What the exercise asks: From the line containing "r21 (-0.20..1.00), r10" through the final line of the records, reproduce every line exactly.

Data shown:
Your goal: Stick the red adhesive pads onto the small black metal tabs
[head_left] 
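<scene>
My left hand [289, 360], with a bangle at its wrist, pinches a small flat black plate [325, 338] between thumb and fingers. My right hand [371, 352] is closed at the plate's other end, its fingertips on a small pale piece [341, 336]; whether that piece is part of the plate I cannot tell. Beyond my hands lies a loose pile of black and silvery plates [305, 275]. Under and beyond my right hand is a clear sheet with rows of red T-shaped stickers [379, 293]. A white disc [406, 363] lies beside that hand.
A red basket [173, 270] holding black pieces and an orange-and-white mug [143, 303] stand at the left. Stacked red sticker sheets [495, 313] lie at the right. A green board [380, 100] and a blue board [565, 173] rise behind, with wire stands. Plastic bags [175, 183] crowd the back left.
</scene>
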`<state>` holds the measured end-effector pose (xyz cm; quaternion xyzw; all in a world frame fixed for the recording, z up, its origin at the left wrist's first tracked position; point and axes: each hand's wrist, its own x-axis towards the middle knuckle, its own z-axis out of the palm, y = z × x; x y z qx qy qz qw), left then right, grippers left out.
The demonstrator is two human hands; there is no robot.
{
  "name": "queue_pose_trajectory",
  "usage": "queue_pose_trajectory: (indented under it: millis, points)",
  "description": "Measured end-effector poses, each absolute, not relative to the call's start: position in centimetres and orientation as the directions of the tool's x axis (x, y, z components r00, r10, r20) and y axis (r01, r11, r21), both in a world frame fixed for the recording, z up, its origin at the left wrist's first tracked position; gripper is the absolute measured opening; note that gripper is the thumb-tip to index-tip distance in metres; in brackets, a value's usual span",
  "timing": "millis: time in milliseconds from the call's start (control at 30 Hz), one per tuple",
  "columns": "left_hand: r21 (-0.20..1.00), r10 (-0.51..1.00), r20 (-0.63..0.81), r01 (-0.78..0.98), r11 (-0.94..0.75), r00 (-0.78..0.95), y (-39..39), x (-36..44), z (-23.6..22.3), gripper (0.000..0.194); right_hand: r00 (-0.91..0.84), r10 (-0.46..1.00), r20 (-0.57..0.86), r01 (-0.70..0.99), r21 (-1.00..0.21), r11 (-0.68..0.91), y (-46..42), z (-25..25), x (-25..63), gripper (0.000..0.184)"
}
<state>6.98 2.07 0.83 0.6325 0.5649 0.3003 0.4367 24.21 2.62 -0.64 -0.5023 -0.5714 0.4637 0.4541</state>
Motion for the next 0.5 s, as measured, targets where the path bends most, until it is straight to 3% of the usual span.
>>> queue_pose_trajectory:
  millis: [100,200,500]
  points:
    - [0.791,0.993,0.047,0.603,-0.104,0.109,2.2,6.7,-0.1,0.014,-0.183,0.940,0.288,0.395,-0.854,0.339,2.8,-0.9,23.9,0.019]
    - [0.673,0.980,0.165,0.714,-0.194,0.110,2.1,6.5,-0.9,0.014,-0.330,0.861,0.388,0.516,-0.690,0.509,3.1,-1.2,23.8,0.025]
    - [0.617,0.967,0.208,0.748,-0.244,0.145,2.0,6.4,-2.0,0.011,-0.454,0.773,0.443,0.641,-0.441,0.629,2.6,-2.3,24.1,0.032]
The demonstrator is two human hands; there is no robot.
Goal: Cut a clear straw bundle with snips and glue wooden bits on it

Expected answer:
  "columns": "left_hand: r21 (-0.20..1.00), r10 (-0.51..1.00), r20 (-0.63..0.81), r01 (-0.78..0.98), r11 (-0.94..0.75), r00 (-0.78..0.95), y (-39..39), x (-36..44), z (-23.6..22.3), gripper (0.000..0.194); right_hand: r00 (-0.91..0.84), r10 (-0.46..1.00), r20 (-0.57..0.86), r01 (-0.70..0.99), r21 (-1.00..0.21), r11 (-0.68..0.91), y (-46..42), z (-25..25), x (-25..63), gripper (0.000..0.184)"
}
<state>6.98 2.07 0.83 0.6325 0.5649 0.3003 0.4367 24.21 2.62 -0.64 -0.5023 -0.5714 0.4637 0.4541</state>
Motion for the next 0.5 s, as measured, targets where the path bends most, until it is straight to 3% of the usual span.
>>> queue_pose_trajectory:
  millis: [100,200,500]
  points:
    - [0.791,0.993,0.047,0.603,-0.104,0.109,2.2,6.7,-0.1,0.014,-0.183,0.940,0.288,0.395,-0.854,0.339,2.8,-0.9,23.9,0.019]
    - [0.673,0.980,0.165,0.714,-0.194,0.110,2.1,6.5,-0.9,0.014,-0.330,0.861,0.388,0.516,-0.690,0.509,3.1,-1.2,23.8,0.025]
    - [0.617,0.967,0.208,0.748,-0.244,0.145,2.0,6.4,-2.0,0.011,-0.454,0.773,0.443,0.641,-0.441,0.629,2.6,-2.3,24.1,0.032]
The demonstrator is two human hands; there is no robot.
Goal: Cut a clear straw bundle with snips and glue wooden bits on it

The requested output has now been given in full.